Une année s’était écoulée depuis que Serge avait vu pour la dernière fois sa mère. Depuis, il n’avait jamais entendu parler d’elle. Cette même année, on l’avait mis à l’école ; il s’était lié avec des camarades, il les aimait. Les rêves et les souvenirs de sa mère, qui, après sa rencontre avec elle, l’avaient rendu malade, maintenant ne l’occupaient plus. Quand ils paraissaient, il les chassait rageusement, les considérant comme quelque chose de puéril, bon pour des fillettes mais pas pour un garçon. Il savait qu’une querelle avait séparé son père de sa mère, qu’il devait rester avec son père, et il tâchait de s’habituer à cette idée.

Il lui était désagréable de voir son oncle, qui ressemblait à sa mère ; sa présence provoquant des souvenirs qu’il jugeait honteux. Cela lui était d’autant plus désagréable que, d’après quelques paroles entendues près de la porte du cabinet de travail, et surtout à l’expression des visages de son oncle et de son père, il devinait qu’ils avaient dû causer de sa mère. Afin de ne pas blâmer son père, avec lequel il vivait, de qui il dépendait, et, principalement, pour ne pas s’abandonner à une sensibilité qu’il jugeait humiliante, Serge tâchait de ne pas regarder cet oncle qui survenait pour troubler sa quiétude et lui rappeler des souvenirs qu’il voulait oublier.

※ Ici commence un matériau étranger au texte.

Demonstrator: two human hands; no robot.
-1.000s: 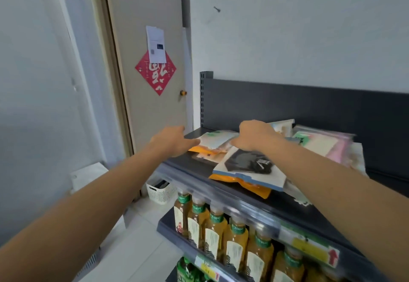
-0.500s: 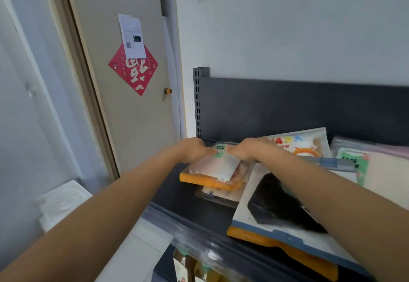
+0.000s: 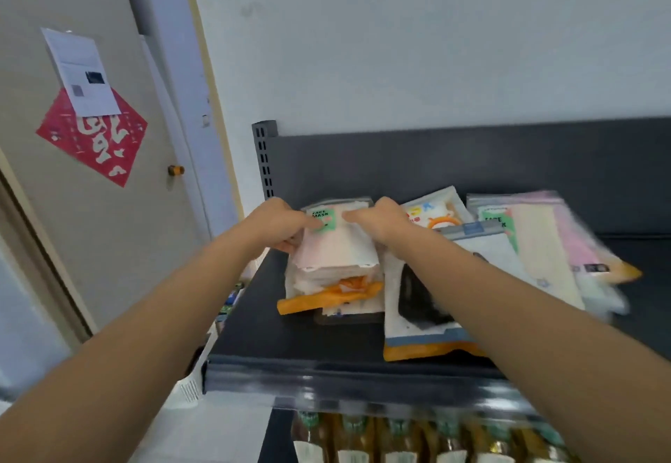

Mais quand Stépan Arkadiévitch, qui était sorti derrière lui, l’apercevant dans l’escalier, l’appela et l’interrogea sur ses occupations à l’école, Serge, hors de la présence de son père, se mit à causer avec lui.

— Chez nous, maintenant, on joue beaucoup au chemin de fer, dit-il répondant à une question de son oncle. Voilà comment : deux s’assoient sur un banc, ce sont les voyageurs. Un autre se met debout sur le même banc, et tous s’attellent. On peut le faire avec les bras, avec les ceintures, et on court à travers toutes les salles de classe. Les portes sont ouvertes d’avance. C’est très difficile d’être conducteur.

— Le conducteur, c’est celui qui est debout ? demanda Stépan Arkadiévitch en souriant.

— Oui. Il faut beaucoup de hardiesse et d’habileté, surtout si le train s’arrête tout d’un coup ou si quelqu’un tombe.

— En effet, ce n’est pas une plaisanterie, dit Stépan Arkadiévitch, en examinant avec tristesse ses yeux animés, ceux de sa mère, qui maintenant n’étaient plus ceux d’un tout petit enfant innocent, et malgré la promesse faite à Alexis Alexandrovitch il ne put s’empêcher de parler d’Anna.

— Te rappelles-tu ta mère ? demanda-t-il tout d’un coup.

— Non, répondit Serge ; il rougit et devint confus.

Son oncle n’en put obtenir rien de plus.

Une demi-heure après le précepteur slave trouva son élève sur l’escalier, et pendant longtemps ne put savoir s’il était fâché ou pleurait.

— Vous vous êtes sans doute fait mal en tombant ? demanda le précepteur. Je vous ai dit que c’est un jeu dangereux. Il faut prévenir le directeur.

— Si je me faisais mal, personne n’y ferait attention ; ça, c’est sûr.

— Eh bien, quoi ?

— Laissez-moi tranquille ! Je me rappelle… Je ne me rappelle pas… Qu’est-ce que cela peut lui faire ?… Pourquoi me rappellerais-je ?… Laissez-moi tranquille ! répétait-il, non plus au précepteur, mais à tout le monde.